MEXICO CITY, Jan 31 (Reuters) - Royal Dutch Shell snapped up nine of 19 oil and gas blocks awarded in Mexico's prized Gulf of Mexico deep waters, emerging the clear winner in the country's biggest auction since the energy sector was opened up to foreign oil firms.
The stakes are high for Mexican President Enrique Pena Nieto and his ruling party, which is keen to showcase the results of the liberalization ahead of a presidential election in July.
Shell focused on blocks in the Perdido and Salina basins, which were expected to be the most competitive of the 29 areas on offer in the auction. Perdido is close to U.S. waters where oil firms already operate.
(Graphic on the blocks: http://tmsnrt.rs/2DGpgnB)

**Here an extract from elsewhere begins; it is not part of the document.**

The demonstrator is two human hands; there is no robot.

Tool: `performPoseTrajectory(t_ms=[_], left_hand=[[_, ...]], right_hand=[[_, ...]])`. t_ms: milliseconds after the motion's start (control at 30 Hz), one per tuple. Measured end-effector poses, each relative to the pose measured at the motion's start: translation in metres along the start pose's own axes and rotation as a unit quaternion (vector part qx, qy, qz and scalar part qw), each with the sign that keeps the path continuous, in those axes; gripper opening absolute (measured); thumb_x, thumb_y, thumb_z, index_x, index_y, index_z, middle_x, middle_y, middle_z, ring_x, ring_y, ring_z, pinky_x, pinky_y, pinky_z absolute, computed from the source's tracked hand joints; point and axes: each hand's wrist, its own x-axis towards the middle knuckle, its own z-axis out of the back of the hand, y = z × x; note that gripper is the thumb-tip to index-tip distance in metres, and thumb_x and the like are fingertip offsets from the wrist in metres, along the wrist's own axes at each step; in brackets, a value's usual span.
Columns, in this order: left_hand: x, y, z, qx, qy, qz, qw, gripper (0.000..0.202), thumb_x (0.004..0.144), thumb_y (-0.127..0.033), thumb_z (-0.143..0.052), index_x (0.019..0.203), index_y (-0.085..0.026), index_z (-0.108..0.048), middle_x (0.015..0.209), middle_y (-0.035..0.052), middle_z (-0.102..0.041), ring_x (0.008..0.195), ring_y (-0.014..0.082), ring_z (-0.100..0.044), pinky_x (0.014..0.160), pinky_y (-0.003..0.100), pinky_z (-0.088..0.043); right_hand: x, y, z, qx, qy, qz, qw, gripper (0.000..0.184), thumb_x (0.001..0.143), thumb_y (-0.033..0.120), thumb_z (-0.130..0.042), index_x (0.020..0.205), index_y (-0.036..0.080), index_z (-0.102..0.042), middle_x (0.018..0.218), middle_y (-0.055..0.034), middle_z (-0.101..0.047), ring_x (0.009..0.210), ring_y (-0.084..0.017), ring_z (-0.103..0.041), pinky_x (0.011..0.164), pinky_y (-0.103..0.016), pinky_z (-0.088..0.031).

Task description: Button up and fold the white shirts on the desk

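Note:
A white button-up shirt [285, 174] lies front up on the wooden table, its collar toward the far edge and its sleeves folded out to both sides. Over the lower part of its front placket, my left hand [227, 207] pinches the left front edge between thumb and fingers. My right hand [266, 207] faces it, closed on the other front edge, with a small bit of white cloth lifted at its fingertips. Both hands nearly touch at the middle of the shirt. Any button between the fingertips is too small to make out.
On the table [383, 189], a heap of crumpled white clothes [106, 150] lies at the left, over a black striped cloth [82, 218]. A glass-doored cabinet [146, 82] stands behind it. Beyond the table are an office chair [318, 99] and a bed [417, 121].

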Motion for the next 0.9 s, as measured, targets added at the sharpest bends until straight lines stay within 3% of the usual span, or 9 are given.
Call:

Shell won four blocks as a lone bidder, four more in a consortium with Qatar Petroleum and another in a consortium with Mexican state oil firm Pemex.
"This is excellent news for Mexico and is a strong commitment from Shell in Mexico. We are a big player in deep water worldwide," said Alberto de la Fuente, president of Shell Mexico.
Shell would spend more than the minimum investment it pledged in the bids, he said, but declined to give further details. Shell was operating in Mexico before the auction. The firm won a block in an earlier sale in Mexico's shallow waters in 2017 and has a chain of 30 gas stations in Mexico, he said.
PC Carigali, a unit of Malaysia's state oil firm Petronas, won six blocks. The firm won in consortia for four blocks and alone for two more.
"We're in, we want to explore and we want to find oil and gas," said Faisal Bakar, Carigali's country manager in Mexico.
Carigali also participated in winning bids for two deep water fields in an earlier auction.
Qatar Petroleum participated in winning consortia in five blocks.
Ten blocks received no bids, so were not awarded.
For a full list of winners and bidders, see.
OIL PRICE HELPS
With oil prices near a three-year high, energy firms are emerging from a recession. They have more cash now than at any time since 2014, so conditions are better than they were for any of the eight auctions Mexico has held since 2015.
The higher oil price helped Shell to put in solid bids, de la Fuente said.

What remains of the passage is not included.